• [EXERCISE REQUIREMENTS] Only the lines below from the one containing "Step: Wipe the" through the one containing "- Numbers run" belong in the answer, set down exactly, with the pictures left out.

(Records from a dataset)
==============================
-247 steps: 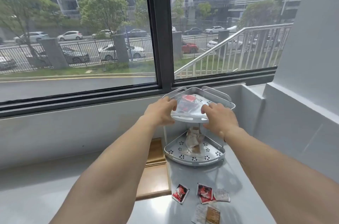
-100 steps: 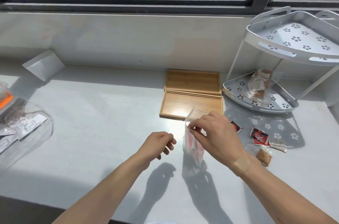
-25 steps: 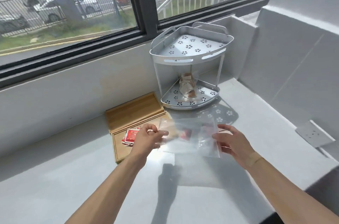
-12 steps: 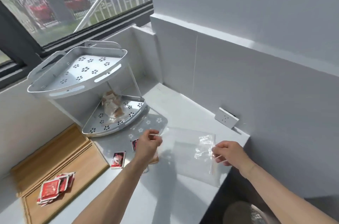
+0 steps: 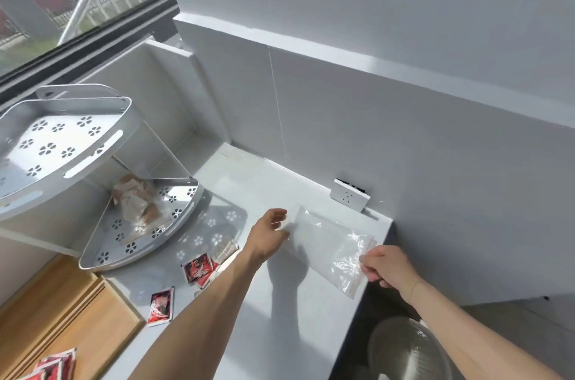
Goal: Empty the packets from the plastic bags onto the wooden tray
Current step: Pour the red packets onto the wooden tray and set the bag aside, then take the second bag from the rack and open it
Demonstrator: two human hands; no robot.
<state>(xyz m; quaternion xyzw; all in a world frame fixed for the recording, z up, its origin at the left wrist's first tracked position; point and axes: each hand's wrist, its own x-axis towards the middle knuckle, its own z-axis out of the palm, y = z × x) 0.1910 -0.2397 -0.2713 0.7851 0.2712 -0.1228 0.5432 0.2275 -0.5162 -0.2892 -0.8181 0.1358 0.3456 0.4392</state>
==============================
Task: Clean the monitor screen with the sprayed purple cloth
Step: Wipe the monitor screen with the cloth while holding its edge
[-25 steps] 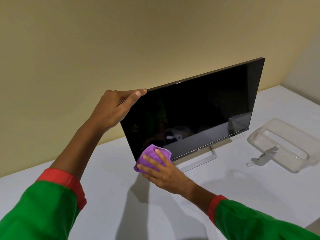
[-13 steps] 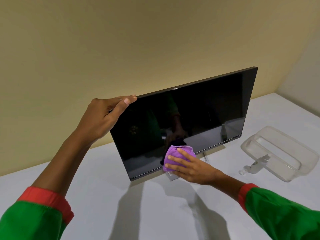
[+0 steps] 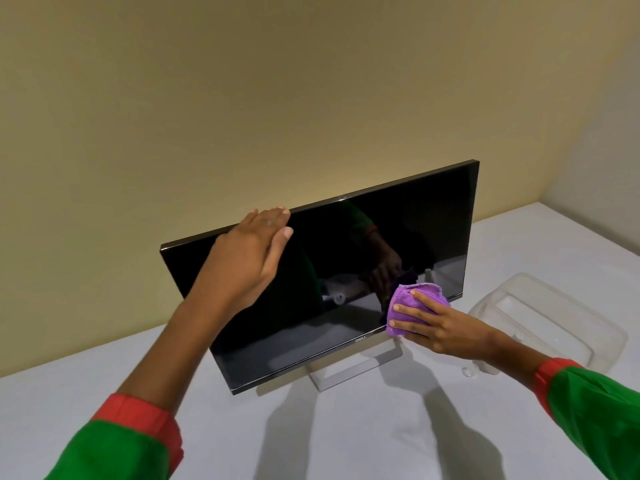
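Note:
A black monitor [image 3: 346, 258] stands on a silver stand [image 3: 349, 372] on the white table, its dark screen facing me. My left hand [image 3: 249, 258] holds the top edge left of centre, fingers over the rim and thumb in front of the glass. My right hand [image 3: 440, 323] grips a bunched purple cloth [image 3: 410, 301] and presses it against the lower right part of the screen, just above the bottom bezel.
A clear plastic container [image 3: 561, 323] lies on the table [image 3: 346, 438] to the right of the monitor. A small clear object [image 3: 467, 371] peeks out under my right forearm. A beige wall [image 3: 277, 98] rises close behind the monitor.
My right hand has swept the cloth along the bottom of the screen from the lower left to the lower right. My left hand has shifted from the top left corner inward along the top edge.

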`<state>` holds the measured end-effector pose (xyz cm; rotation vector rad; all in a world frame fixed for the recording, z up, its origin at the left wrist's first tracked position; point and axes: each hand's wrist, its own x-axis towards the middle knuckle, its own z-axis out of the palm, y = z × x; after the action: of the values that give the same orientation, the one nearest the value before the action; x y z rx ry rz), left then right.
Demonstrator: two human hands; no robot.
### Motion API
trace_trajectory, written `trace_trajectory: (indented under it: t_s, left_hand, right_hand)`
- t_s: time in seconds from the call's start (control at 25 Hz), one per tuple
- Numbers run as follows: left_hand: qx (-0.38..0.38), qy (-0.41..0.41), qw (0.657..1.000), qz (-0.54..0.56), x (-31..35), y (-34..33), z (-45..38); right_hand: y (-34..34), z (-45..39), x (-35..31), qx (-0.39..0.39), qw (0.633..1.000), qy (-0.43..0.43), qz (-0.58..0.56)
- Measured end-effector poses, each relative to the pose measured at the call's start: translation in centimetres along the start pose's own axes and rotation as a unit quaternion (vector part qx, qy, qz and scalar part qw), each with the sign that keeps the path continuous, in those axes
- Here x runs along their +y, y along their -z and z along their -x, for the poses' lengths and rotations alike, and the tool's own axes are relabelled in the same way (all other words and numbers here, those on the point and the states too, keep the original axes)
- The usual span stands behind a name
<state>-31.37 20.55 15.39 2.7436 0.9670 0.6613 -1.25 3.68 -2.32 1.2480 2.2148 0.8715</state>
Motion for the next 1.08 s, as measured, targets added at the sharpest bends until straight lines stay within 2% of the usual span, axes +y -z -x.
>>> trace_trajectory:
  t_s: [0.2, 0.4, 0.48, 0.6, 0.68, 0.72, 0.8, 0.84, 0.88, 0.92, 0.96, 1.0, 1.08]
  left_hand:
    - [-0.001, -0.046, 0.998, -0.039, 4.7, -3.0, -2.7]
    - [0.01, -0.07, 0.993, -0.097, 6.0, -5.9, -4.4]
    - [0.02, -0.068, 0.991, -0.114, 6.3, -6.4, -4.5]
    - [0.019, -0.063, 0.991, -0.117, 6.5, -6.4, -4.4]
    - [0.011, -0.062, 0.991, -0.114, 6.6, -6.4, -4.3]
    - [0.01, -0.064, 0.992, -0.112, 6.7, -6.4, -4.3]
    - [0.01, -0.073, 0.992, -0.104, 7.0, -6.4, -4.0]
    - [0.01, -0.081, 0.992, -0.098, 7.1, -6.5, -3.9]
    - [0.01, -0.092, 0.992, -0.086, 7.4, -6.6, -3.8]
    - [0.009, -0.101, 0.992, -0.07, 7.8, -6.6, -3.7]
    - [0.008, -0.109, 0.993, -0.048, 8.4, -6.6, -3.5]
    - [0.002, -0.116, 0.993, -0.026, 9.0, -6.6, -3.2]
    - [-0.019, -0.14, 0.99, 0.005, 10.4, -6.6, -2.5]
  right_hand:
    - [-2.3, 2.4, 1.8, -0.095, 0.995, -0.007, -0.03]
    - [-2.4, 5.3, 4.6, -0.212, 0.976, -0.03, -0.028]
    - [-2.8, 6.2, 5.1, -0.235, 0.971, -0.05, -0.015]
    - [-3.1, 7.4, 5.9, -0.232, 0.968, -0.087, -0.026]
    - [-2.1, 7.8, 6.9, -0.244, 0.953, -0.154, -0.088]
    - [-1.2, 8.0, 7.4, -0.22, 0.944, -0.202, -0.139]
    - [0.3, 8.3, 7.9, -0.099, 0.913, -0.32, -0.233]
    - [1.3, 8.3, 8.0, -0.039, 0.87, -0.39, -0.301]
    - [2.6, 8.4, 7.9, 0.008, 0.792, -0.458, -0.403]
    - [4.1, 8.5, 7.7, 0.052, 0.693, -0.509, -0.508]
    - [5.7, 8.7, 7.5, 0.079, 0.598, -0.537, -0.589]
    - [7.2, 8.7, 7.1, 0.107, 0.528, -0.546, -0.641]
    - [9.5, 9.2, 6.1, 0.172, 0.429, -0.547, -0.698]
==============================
• [RESULT OF THE TASK]
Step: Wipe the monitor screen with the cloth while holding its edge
[-25 steps] 
[-13 steps] 
[+0 steps] 
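Note:
A black monitor [image 3: 346, 258] stands on a silver stand [image 3: 349, 372] on the white table, its dark screen facing me. My left hand [image 3: 249, 258] holds the top edge left of centre, fingers over the rim and thumb in front of the glass. My right hand [image 3: 440, 323] grips a bunched purple cloth [image 3: 410, 301] and presses it against the lower right part of the screen, just above the bottom bezel.
A clear plastic container [image 3: 561, 323] lies on the table [image 3: 346, 438] to the right of the monitor. A small clear object [image 3: 467, 371] peeks out under my right forearm. A beige wall [image 3: 277, 98] rises close behind the monitor.
My right hand has swept the cloth along the bottom of the screen from the lower left to the lower right. My left hand has shifted from the top left corner inward along the top edge.
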
`<state>` holds the measured end-effector pose (xyz cm; rotation vector rad; all in a world frame fixed for the recording, z up, its origin at the left wrist's first tracked position; point and axes: each hand's wrist, its own x-axis towards the middle knuckle, its own z-axis out of the palm, y = z × x; after the action: of the values that give the same orientation, the one nearest the value before the action; x y z rx ry rz), left then right.
Demonstrator: two human hands; no robot.
### Motion API
trace_trajectory, written `trace_trajectory: (indented under it: t_s, left_hand, right_hand)`
- t_s: time in seconds from the call's start (control at 25 Hz), one per tuple
- Numbers run as follows: left_hand: qx (-0.38..0.38), qy (-0.41..0.41), qw (0.657..1.000), qz (-0.54..0.56), x (-31..35), y (-34..33), z (-45..38); right_hand: y (-34..34), z (-45..39), x (-35..31), qx (-0.39..0.39), qw (0.633..1.000), qy (-0.43..0.43), qz (-0.58..0.56)

This exercise has now been completed.